• **Your task**
Take the data that follows and retype it word for word.

• **Input data**
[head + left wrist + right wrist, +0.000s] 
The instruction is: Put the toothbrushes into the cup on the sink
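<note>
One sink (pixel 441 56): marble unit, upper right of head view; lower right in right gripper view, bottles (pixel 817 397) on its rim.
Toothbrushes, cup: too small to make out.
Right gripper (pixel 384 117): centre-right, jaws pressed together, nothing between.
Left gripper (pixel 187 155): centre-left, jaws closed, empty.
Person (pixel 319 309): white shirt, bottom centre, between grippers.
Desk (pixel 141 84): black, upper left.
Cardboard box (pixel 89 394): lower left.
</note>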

• **Your response**
[head + left wrist + right wrist, +0.000s] 
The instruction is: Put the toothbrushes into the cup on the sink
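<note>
One sink (pixel 441 56): marble unit, upper right of head view; lower right in right gripper view, bottles (pixel 817 397) on its rim.
Toothbrushes, cup: too small to make out.
Right gripper (pixel 384 117): centre-right, jaws pressed together, nothing between.
Left gripper (pixel 187 155): centre-left, jaws closed, empty.
Person (pixel 319 309): white shirt, bottom centre, between grippers.
Desk (pixel 141 84): black, upper left.
Cardboard box (pixel 89 394): lower left.
</note>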

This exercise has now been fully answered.